Everything in the records below from the line containing "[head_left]" through the line containing "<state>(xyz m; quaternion" is to be reproduced exactly, those two lines included; no picture is to be copied.

> [GIVEN ENTRIES]:
--- START ---

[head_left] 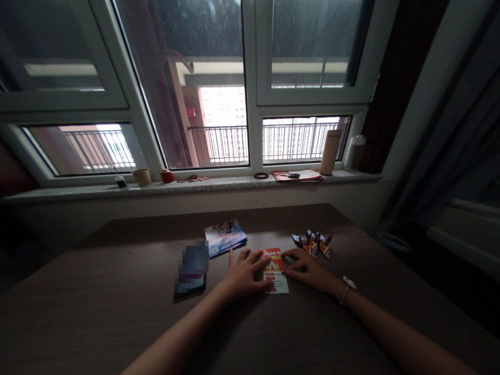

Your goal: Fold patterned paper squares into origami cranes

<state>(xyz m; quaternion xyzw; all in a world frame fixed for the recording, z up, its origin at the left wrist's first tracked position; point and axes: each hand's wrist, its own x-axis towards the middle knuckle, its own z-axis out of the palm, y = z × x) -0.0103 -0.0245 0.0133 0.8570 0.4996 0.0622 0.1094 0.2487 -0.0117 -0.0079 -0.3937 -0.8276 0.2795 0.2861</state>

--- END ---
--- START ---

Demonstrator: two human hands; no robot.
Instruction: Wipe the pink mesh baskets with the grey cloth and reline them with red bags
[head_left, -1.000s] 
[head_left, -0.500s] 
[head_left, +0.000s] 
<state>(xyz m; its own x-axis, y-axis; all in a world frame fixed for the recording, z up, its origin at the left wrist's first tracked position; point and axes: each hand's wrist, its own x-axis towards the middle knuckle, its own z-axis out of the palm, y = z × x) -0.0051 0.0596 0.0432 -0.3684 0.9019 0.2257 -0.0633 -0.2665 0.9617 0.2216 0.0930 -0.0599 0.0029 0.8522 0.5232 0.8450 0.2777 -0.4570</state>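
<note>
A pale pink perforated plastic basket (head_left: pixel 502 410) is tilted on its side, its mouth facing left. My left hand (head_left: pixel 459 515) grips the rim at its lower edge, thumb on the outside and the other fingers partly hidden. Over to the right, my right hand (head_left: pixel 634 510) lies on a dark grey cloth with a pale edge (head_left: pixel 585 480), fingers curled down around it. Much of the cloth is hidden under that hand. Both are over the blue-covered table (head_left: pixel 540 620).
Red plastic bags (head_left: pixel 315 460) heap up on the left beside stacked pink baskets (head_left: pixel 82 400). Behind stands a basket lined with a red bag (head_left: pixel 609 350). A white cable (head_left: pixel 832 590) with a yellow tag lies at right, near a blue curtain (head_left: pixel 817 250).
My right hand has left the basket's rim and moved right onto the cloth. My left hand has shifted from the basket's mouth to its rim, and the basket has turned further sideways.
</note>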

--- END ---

> [OUTPUT FOR THIS EXERCISE]:
[head_left] 

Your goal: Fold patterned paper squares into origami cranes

<state>(xyz m; quaternion xyzw; all in a world frame fixed for the recording, z up, its origin at the left wrist's first tracked position; point and axes: each hand's wrist, its own x-axis towards the middle knuckle, its own z-axis out of the palm, y = z × x) -0.0103 -0.0245 0.0133 0.8570 0.4996 0.0622 0.1094 0.2487 -0.0117 -0.0079 -0.3937 -0.8276 0.2795 0.2861</state>

The exercise calls for nothing further.